## TASK INSTRUCTIONS
Nothing but a number is wanted here: the count of lines in the data holding the word "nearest".
┌────────
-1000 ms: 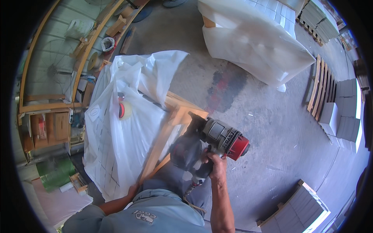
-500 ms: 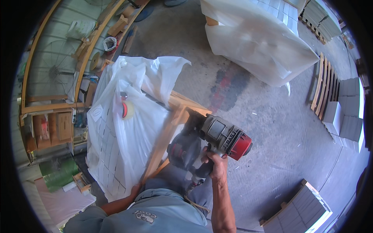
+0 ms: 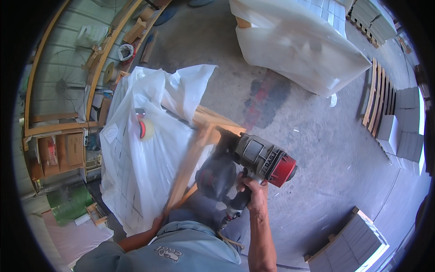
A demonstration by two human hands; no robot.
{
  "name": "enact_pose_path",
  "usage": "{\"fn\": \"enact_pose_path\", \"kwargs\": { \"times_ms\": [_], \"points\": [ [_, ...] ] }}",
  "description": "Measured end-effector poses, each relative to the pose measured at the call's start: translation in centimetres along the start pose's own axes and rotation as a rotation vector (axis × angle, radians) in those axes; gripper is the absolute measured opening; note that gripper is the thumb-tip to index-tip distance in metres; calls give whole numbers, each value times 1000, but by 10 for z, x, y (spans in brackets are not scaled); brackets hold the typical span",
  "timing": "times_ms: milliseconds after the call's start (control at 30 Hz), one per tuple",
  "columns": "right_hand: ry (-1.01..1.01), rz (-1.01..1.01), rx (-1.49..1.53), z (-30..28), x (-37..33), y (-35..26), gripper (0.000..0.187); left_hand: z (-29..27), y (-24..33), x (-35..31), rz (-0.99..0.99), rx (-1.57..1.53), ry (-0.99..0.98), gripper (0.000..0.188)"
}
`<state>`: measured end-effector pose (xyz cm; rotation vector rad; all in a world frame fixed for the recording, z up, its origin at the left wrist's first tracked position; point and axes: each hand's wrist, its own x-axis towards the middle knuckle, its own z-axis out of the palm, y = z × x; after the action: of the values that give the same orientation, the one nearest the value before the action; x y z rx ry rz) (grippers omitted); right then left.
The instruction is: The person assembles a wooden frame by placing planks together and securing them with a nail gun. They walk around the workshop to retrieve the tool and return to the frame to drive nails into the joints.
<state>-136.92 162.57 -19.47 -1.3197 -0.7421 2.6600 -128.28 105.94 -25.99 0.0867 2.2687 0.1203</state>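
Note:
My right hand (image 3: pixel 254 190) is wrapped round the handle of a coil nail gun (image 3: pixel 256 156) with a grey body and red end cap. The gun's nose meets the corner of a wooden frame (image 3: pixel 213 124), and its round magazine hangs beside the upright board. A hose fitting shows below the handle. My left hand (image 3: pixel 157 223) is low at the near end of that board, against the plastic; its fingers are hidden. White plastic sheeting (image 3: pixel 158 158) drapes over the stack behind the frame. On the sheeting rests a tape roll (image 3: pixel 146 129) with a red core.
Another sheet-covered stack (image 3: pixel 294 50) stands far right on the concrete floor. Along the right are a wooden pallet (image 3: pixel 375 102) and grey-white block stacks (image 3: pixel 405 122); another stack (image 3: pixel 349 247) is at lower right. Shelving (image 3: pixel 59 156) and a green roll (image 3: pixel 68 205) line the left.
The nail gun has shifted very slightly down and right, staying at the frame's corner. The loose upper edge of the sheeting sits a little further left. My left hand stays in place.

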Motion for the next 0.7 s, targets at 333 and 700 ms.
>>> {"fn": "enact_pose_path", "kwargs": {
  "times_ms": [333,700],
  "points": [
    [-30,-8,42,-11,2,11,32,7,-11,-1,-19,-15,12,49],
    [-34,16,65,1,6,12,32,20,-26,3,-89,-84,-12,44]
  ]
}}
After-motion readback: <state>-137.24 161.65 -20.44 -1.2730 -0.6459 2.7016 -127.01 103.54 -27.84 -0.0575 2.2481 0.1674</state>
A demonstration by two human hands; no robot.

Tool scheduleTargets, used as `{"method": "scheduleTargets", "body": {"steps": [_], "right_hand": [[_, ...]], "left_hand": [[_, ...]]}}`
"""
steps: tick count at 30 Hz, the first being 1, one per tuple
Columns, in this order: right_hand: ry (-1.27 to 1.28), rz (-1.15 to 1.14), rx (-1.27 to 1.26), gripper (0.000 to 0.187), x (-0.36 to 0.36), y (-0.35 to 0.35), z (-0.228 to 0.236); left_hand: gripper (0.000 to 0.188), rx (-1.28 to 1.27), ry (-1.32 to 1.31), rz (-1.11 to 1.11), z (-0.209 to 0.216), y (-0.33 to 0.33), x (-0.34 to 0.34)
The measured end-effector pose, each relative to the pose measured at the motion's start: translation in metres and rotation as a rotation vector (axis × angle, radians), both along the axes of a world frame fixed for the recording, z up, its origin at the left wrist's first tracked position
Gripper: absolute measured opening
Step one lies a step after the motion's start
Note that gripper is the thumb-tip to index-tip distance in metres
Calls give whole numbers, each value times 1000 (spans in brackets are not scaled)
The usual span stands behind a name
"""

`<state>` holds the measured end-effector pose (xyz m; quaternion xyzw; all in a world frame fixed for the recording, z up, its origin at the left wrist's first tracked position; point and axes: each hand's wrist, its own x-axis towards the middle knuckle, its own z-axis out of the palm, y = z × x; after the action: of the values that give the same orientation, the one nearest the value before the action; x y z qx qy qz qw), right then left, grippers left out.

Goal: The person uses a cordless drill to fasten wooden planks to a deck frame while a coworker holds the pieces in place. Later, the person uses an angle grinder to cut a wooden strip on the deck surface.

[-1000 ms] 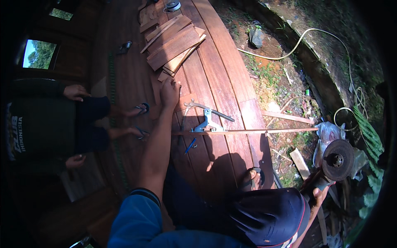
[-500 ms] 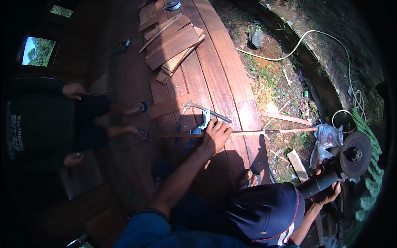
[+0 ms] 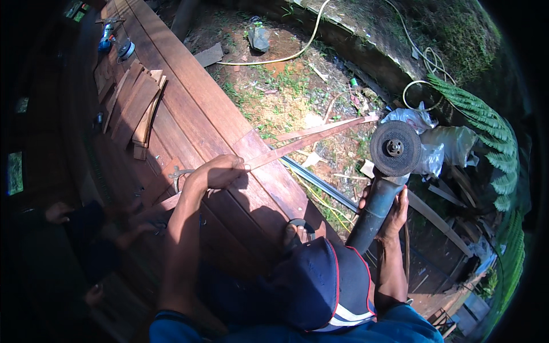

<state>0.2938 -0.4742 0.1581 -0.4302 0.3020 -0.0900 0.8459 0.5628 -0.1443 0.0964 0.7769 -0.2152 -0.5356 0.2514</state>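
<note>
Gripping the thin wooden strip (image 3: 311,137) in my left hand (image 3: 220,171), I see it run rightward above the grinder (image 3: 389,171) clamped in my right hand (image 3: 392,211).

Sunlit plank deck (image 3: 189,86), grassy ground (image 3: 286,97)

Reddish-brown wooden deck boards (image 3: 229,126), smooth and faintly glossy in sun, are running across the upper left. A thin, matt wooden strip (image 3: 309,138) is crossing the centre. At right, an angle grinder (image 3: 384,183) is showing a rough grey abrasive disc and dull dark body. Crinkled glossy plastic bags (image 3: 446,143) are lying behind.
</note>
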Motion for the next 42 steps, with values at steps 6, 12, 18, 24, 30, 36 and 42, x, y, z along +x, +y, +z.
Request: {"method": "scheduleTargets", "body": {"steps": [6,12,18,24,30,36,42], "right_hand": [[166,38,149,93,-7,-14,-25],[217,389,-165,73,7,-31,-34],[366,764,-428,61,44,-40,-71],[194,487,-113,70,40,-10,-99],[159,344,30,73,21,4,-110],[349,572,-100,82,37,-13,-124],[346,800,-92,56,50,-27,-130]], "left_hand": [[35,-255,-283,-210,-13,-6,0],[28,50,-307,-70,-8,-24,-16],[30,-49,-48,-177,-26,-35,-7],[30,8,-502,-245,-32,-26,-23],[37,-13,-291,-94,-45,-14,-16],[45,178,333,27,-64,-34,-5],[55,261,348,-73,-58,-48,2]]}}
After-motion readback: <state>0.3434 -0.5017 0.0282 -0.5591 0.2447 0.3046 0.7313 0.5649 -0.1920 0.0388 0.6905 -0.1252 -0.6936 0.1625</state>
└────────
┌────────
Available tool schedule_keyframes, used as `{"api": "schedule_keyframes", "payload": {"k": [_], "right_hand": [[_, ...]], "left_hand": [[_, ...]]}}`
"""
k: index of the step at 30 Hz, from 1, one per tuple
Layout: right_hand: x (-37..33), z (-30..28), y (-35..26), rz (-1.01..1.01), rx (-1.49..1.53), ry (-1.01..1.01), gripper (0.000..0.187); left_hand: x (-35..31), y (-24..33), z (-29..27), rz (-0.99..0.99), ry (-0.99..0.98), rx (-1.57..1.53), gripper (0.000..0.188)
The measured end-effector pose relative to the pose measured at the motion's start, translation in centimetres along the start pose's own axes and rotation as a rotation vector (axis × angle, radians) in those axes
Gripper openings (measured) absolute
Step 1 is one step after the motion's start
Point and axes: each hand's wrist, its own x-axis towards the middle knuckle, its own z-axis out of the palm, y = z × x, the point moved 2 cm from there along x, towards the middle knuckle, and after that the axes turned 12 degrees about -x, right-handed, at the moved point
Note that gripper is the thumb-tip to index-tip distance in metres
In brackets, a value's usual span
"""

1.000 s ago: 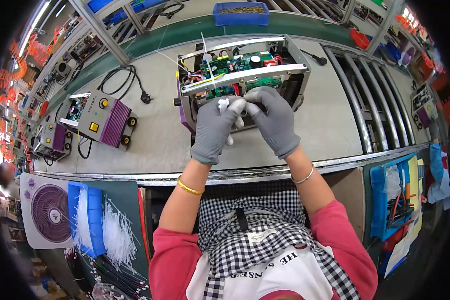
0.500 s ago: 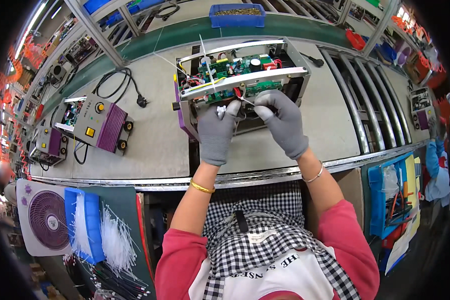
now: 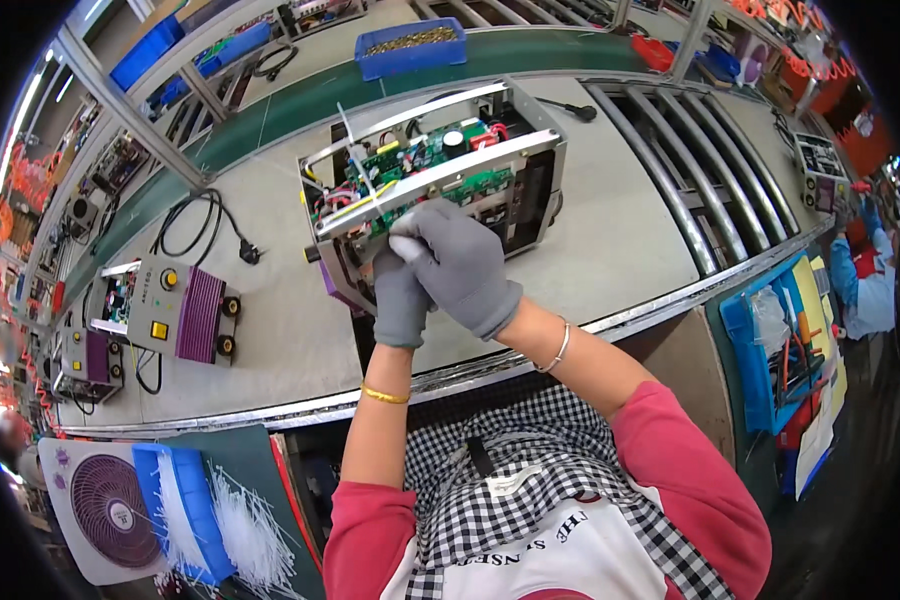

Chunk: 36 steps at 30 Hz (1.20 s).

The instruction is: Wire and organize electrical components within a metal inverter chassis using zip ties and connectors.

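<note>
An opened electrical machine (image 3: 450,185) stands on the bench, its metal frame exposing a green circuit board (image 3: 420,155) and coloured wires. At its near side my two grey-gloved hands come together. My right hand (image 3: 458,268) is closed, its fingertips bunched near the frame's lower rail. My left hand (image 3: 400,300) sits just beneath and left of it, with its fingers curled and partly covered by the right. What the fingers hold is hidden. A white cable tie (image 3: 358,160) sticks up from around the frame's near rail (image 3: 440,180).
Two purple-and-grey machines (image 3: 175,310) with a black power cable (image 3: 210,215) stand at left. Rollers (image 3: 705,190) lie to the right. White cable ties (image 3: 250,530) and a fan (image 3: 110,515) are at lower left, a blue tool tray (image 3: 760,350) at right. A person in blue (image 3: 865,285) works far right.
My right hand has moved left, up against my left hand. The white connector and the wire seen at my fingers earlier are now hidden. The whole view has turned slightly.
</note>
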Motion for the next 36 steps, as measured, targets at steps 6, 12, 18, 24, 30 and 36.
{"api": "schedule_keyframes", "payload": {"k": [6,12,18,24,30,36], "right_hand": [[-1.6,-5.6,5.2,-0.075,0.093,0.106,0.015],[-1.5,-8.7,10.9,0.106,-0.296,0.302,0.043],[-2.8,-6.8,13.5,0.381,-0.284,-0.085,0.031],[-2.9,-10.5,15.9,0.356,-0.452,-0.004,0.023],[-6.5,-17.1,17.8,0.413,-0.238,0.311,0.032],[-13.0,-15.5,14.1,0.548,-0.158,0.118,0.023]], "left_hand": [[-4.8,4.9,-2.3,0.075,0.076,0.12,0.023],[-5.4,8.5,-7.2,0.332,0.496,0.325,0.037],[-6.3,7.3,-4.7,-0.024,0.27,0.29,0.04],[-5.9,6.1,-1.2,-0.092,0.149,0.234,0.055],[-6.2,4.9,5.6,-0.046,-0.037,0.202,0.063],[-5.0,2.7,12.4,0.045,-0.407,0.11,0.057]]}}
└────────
## RESULT FOR THIS EXERCISE
2